--- START ---

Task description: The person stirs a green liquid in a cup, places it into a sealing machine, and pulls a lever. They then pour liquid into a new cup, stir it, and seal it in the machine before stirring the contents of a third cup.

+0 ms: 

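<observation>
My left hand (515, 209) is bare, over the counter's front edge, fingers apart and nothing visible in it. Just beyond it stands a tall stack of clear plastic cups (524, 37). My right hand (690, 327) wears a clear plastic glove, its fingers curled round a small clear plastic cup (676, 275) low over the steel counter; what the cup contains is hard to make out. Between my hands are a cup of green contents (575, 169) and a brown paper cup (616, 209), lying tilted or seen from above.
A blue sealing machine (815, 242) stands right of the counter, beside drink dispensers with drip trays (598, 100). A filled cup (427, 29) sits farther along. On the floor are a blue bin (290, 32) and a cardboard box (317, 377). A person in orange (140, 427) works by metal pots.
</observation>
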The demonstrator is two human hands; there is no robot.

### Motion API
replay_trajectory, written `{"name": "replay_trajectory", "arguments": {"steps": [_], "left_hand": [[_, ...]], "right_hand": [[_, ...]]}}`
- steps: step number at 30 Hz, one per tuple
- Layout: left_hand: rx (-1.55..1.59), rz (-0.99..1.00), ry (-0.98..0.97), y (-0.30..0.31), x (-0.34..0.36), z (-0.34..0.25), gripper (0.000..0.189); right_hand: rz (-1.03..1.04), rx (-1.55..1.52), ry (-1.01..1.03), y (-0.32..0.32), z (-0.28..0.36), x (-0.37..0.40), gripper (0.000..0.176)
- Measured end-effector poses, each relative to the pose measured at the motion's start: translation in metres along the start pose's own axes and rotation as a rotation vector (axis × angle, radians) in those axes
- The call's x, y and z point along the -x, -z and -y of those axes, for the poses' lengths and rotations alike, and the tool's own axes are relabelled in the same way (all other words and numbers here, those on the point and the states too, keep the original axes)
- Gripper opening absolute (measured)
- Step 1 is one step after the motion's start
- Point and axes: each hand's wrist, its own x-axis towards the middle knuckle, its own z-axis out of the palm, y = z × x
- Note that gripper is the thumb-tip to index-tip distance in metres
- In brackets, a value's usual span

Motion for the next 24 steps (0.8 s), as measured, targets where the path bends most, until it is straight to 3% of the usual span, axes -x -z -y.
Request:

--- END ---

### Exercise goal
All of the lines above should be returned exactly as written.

### Written answer
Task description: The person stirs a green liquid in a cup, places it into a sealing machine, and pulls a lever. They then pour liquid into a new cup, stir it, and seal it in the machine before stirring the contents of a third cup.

+0 ms: 

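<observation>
My left hand (515, 209) is bare, over the counter's front edge, fingers apart and nothing visible in it. Just beyond it stands a tall stack of clear plastic cups (524, 37). My right hand (690, 327) wears a clear plastic glove, its fingers curled round a small clear plastic cup (676, 275) low over the steel counter; what the cup contains is hard to make out. Between my hands are a cup of green contents (575, 169) and a brown paper cup (616, 209), lying tilted or seen from above.
A blue sealing machine (815, 242) stands right of the counter, beside drink dispensers with drip trays (598, 100). A filled cup (427, 29) sits farther along. On the floor are a blue bin (290, 32) and a cardboard box (317, 377). A person in orange (140, 427) works by metal pots.
</observation>
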The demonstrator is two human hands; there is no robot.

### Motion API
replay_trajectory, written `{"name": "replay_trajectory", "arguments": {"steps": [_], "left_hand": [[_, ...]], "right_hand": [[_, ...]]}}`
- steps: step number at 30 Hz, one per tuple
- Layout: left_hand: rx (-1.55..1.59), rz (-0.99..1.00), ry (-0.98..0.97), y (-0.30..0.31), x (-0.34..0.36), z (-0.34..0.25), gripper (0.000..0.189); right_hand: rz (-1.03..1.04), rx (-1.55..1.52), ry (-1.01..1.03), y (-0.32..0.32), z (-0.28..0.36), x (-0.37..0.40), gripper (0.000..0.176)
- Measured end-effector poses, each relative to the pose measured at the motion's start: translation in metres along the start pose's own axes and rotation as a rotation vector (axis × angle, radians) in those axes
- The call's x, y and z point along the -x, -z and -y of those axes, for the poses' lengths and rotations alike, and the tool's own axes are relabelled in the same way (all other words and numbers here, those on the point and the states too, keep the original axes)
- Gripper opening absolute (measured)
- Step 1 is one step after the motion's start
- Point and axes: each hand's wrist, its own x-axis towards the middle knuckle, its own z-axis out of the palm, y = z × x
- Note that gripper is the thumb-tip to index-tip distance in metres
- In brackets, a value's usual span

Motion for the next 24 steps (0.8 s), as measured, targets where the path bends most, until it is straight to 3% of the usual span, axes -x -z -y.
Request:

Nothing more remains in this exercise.